Center for Computational Biology and Laboratory of Disease Genomics and Individualized Medicine, Beijing Institute of Genomics, Chinese Academy of Sciences, Beijing, China.
Mol Biol Evol. 2013 Dec;30(12):2699-708. doi: 10.1093/molbev/mst167. Epub 2013 Sep 26.
Studies of protein evolution have focused on amino acid substitutions with much less systematic analysis on insertion and deletions (indels) in protein coding genes. We hence surveyed 7,500 genes between Drosophila melanogaster and D. simulans, using D. yakuba as an outgroup for this purpose. The evolutionary rate of coding indels is indeed low, at only 3% of that of nonsynonymous substitutions. As coding indels follow a geometric distribution in size and tend to fall in low-complexity regions of proteins, it is unclear whether selection or mutation underlies this low rate. To resolve the issue, we collected genomic sequences from an isogenic African line of D. melanogaster (ZS30) at a high coverage of 70× and analyzed indel polymorphism between ZS30 and the reference genome. In comparing polymorphism and divergence, we found that the divergence to polymorphism ratio (i.e., fixation index) for smaller indels (size ≤ 10 bp) is very similar to that for synonymous changes, suggesting that most of the within-species polymorphism and between-species divergence for indels are selectively neutral. Interestingly, deletions of larger sizes (size ≥ 11 bp and ≤ 30 bp) have a much higher fixation index than synonymous mutations and 44.4% of fixed middle-sized deletions are estimated to be adaptive.

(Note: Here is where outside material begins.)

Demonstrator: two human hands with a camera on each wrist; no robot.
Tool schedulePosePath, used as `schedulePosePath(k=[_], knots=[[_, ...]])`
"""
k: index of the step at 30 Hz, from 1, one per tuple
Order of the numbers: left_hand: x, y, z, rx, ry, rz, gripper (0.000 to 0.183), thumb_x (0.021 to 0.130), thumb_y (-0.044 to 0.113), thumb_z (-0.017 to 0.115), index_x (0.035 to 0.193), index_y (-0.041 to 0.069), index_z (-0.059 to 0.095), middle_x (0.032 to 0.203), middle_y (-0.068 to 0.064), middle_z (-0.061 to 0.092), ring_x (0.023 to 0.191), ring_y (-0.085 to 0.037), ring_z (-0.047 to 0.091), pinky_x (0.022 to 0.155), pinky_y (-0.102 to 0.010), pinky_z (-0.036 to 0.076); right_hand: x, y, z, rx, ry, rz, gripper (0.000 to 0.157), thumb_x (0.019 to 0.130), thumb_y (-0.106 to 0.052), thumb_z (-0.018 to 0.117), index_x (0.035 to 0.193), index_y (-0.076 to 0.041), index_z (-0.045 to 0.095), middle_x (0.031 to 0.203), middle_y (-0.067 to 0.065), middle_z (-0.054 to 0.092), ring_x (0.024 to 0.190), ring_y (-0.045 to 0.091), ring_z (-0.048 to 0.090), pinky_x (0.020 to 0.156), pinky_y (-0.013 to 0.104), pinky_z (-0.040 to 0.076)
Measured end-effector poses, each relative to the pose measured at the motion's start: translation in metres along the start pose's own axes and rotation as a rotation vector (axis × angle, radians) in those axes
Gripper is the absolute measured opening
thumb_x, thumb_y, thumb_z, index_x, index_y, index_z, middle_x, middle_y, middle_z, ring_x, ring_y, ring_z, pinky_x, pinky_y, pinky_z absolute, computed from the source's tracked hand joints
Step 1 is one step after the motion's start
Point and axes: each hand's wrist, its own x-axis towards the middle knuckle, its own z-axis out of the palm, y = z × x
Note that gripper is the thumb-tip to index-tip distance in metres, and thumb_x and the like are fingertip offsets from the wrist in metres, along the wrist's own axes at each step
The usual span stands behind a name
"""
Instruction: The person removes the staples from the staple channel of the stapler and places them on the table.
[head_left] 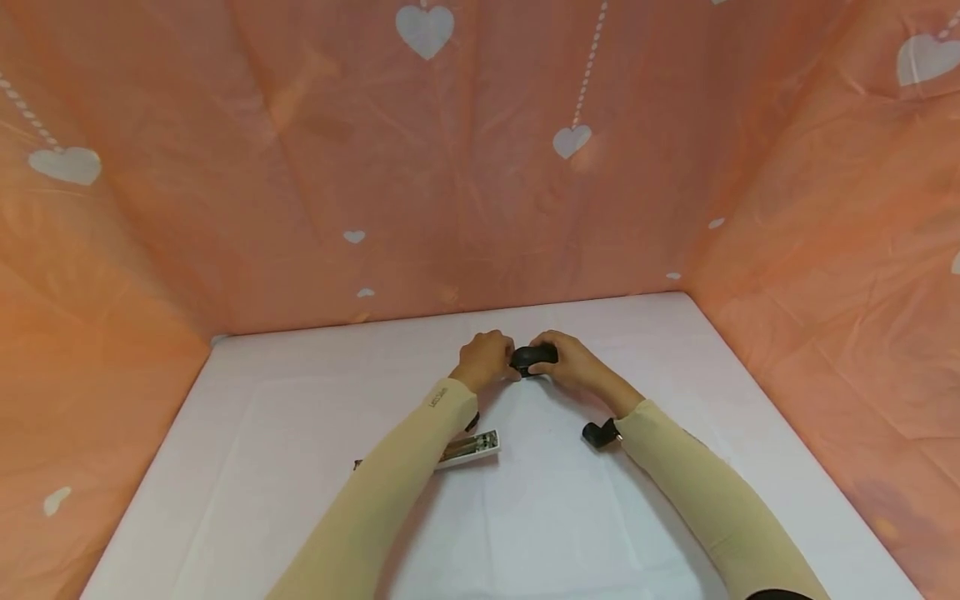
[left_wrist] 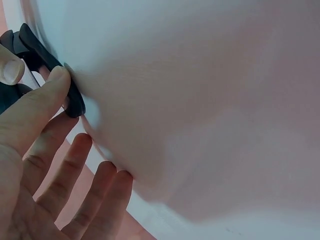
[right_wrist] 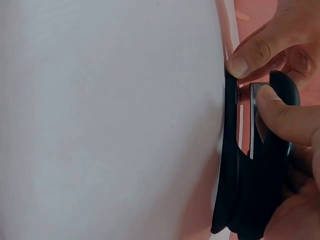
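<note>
A black stapler (head_left: 534, 357) is held between both hands near the far side of the table. My left hand (head_left: 483, 360) pinches the front end of its base (left_wrist: 76, 100) between thumb and index finger, the other fingers spread beside it. My right hand (head_left: 573, 362) grips the upper body (right_wrist: 280, 150) from the other side. In the right wrist view the right thumb lies on the metal staple channel (right_wrist: 251, 120). A gap shows there between the base and the upper part. The stapler's far side is hidden by fingers.
Under the left forearm lies an open white box (head_left: 487, 446) with printed or brownish contents, partly covered by the sleeve. Black wrist camera mounts (head_left: 600, 434) hang by the cuffs. The white table (head_left: 547, 517) meets orange curtains (head_left: 465, 167) at the back and sides.
</note>
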Motion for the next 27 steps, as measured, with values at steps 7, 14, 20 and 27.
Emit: schedulePosePath(k=[7, 14, 20, 27], knots=[[0.0027, 0.0007, 0.0002, -0.010, -0.001, -0.010, 0.029, 0.084, 0.024, 0.095, 0.088, 0.011, 0.070, 0.089, -0.001, 0.063, 0.089, -0.020, 0.061, 0.081, -0.043, 0.054, 0.0011, 0.0025, -0.0003, -0.002, 0.008, -0.008, 0.037, 0.095, -0.013, 0.083, 0.127, 0.000, 0.070, 0.135, 0.021, 0.068, 0.128, 0.039, 0.061, 0.114, 0.056, 0.043], [-0.0005, 0.0050, -0.0010, -0.028, -0.021, -0.029, 0.027, 0.085, 0.022, 0.095, 0.092, 0.011, 0.072, 0.093, -0.002, 0.065, 0.094, -0.022, 0.063, 0.085, -0.044, 0.055, 0.0012, 0.0063, -0.0001, -0.005, 0.023, -0.037, 0.035, 0.094, -0.013, 0.085, 0.124, 0.000, 0.071, 0.128, 0.019, 0.071, 0.121, 0.036, 0.064, 0.109, 0.054, 0.047], [-0.0016, 0.0060, -0.0010, -0.020, -0.037, -0.052, 0.026, 0.087, 0.023, 0.094, 0.091, 0.012, 0.070, 0.096, -0.001, 0.063, 0.100, -0.024, 0.061, 0.089, -0.045, 0.054, -0.0002, 0.0066, 0.0010, 0.014, 0.031, -0.050, 0.033, 0.094, -0.012, 0.084, 0.123, 0.000, 0.071, 0.124, 0.018, 0.071, 0.118, 0.034, 0.065, 0.106, 0.053, 0.049], [0.0002, 0.0058, -0.0002, -0.043, -0.034, -0.059, 0.028, 0.086, 0.022, 0.094, 0.086, 0.012, 0.068, 0.093, -0.001, 0.060, 0.097, -0.022, 0.058, 0.087, -0.043, 0.051, -0.0008, 0.0058, 0.0020, 0.020, 0.051, -0.056, 0.033, 0.094, -0.011, 0.084, 0.122, 0.001, 0.072, 0.125, 0.019, 0.072, 0.118, 0.036, 0.065, 0.106, 0.054, 0.049]])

To our surprise, this pattern is not found for insertions. Protein indel evolution appear to be in a dynamic flux of neutrally driven expansion (insertions) together with adaptive-driven contraction (deletions), and these observations provide important insights for understanding the fitness of new mutations as well as the evolutionary driving forces for genomic evolution in Drosophila species.

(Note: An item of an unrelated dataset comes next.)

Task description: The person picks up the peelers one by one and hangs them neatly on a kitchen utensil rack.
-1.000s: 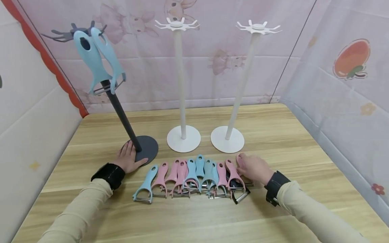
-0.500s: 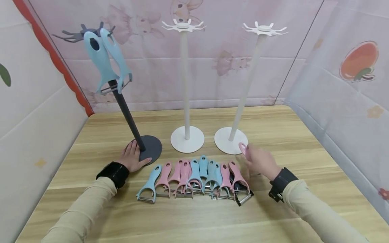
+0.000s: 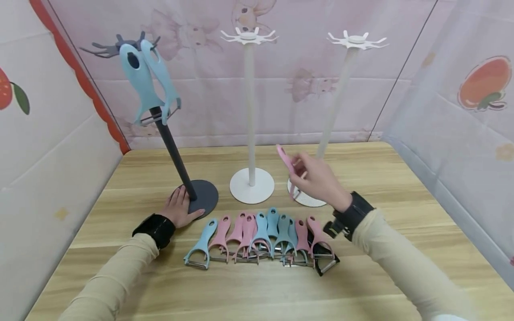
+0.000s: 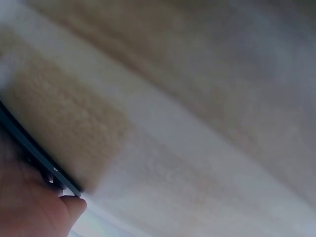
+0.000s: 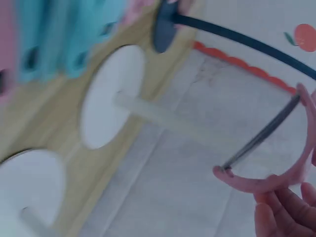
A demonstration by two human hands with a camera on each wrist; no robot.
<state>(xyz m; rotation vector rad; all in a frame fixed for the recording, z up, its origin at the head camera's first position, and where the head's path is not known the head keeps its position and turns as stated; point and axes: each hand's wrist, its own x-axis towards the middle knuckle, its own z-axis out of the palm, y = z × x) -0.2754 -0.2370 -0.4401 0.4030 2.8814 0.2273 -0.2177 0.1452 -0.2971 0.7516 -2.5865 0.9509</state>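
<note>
My right hand [image 3: 319, 177] pinches a pink peeler [image 3: 286, 158] in the air, in front of the right white stand [image 3: 335, 102]; its blade and forked head show in the right wrist view, where the fingers [image 5: 284, 210] grip it near the fork. My left hand [image 3: 179, 208] lies with fingers spread on the round base [image 3: 206, 200] of the dark grey stand [image 3: 172, 149]. Two light blue peelers [image 3: 138, 78] hang from that stand's hooks. A row of pink, blue and black peelers [image 3: 261, 232] lies on the table between the hands.
The middle white stand [image 3: 250, 107] has bare hooks, as does the right one. All three stands are on the wooden table [image 3: 241, 294], with a printed pink cloth wall [image 3: 201, 102] behind it and light cloth walls at both sides.
My right hand has lifted the pink peeler from the right end of the row, up and to the left. My left hand stays on the dark base. The head view has shifted slightly.
</note>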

蛋白质进化的研究主要集中在氨基酸替换上,而对蛋白质编码基因中的插入和缺失(indels)的系统分析则较少。为此,我们调查了黑腹果蝇和拟果蝇之间的 7500 个基因,为此目的将黑腹果蝇亚种用作外群。编码 indels 的进化率确实很低,仅为非同义替换的 3%。由于编码 indels 的大小遵循几何分布,并且倾向于落在蛋白质的低复杂度区域,因此不清楚这种低速率是由选择还是突变引起的。为了解决这个问题,我们从一个高度覆盖的黑腹果蝇(ZS30)的同基因非洲系中收集了基因组序列,覆盖率为 70×,并分析了 ZS30 和参考基因组之间的 indel 多态性。在比较多态性和分歧时,我们发现较小 indels(大小≤10 bp)的分歧到多态性比(即固定指数)与同义变化非常相似,这表明大多数种内多态性和种间分歧的 indels 是选择性中性的。有趣的是,较大大小的缺失(大小≥11 bp 且≤30 bp)的固定指数比同义突变高得多,并且估计 44.4%的固定中等大小缺失是适应性的。令我们惊讶的是,这种模式不适用于插入。蛋白质 indel 进化似乎处于中性驱动扩张(插入)与适应性驱动收缩(缺失)的动态变化中,这些观察结果为理解新突变的适应性以及果蝇种系基因组进化的进化驱动力提供了重要的见解。